September 14—20, 2020

For almost a week, I worked on styling the <yax-template-gallery> custom element like a Netflix carousel, displaying a row of templates with buttons to move additional templates into view. I ran into a problem caused by JavaScript timing. I’m using the Swiper JavaScript library for the slider effect. The Swiper library has to be initialized after data is received from Fauna and the <yax-template-gallery> element is rendered. Got it working with help from the developers on the Polymer Slack channel.

September 21, 2020

Today I deployed sites.yax.com to Netlify.

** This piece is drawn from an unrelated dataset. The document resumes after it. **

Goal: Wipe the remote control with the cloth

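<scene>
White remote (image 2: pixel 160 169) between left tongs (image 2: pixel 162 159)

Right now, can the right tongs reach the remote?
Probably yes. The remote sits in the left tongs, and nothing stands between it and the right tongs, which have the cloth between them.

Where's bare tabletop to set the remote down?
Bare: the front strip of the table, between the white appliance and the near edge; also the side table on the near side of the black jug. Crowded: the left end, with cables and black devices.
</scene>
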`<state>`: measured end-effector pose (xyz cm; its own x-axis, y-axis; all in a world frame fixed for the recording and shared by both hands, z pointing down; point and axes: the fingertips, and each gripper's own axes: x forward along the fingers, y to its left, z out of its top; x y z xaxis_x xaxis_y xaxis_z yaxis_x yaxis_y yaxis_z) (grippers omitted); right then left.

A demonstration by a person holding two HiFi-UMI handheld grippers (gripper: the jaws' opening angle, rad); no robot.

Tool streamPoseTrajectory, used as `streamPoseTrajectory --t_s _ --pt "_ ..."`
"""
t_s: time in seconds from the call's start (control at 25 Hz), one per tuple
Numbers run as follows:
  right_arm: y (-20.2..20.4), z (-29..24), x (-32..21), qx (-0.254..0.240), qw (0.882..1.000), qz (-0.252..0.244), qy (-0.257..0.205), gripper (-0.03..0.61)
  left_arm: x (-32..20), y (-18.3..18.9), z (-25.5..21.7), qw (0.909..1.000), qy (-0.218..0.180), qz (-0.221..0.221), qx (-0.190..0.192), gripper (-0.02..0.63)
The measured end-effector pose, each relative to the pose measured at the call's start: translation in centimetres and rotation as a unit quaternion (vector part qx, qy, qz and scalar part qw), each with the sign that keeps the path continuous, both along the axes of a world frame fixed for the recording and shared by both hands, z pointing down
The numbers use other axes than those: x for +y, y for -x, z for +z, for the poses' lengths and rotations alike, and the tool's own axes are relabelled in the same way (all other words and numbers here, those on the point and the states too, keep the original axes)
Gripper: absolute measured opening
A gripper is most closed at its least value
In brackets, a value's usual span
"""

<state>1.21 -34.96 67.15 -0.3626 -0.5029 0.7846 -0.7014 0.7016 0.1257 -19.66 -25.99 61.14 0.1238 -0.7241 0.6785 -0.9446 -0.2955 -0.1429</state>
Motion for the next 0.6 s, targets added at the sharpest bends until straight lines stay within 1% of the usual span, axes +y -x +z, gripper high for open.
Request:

I updated the Yax navbar and footer to include a link to sites.yax.com as “Websites.” The navbar and footer are custom elements hosted on assets.yax.com so it was a quick tweak to add the new link.

September 22—27, 2020

I had to decide between starting to build example templates or writing a tutorial to show others how to build Yax website templates. I opted to write the tutorial “How to Build A Yax Template.” It was particularly interesting to write about Mavo, the on-page editor, and learn about its options for rich text editing and replacing images. I also added a bonus section on web components to show how HTML code for a navbar can be encapsulated as a custom element.

September 28, 2020

I finished writing the tutorial, How to Build A Yax Template. The pages are visually dull. I added photos from my February trip to Japan. Then I created the @yaxdotcom Instagram account. I’ll post the photos from the tutorials to Instagram as I add new tutorials.

September 29, 2020

I want to add website templates to the sites.yax.com gallery: - templates for one page “tiny sites” - templates for starter sites with various CSS frameworks

I began work on the yaxt-cssforest-bootstrap template, using the popular Bootstrap CSS framework.

September 30, 2020

Today I tested deployment with the new template and improved the exception handling for the deploy.rb function.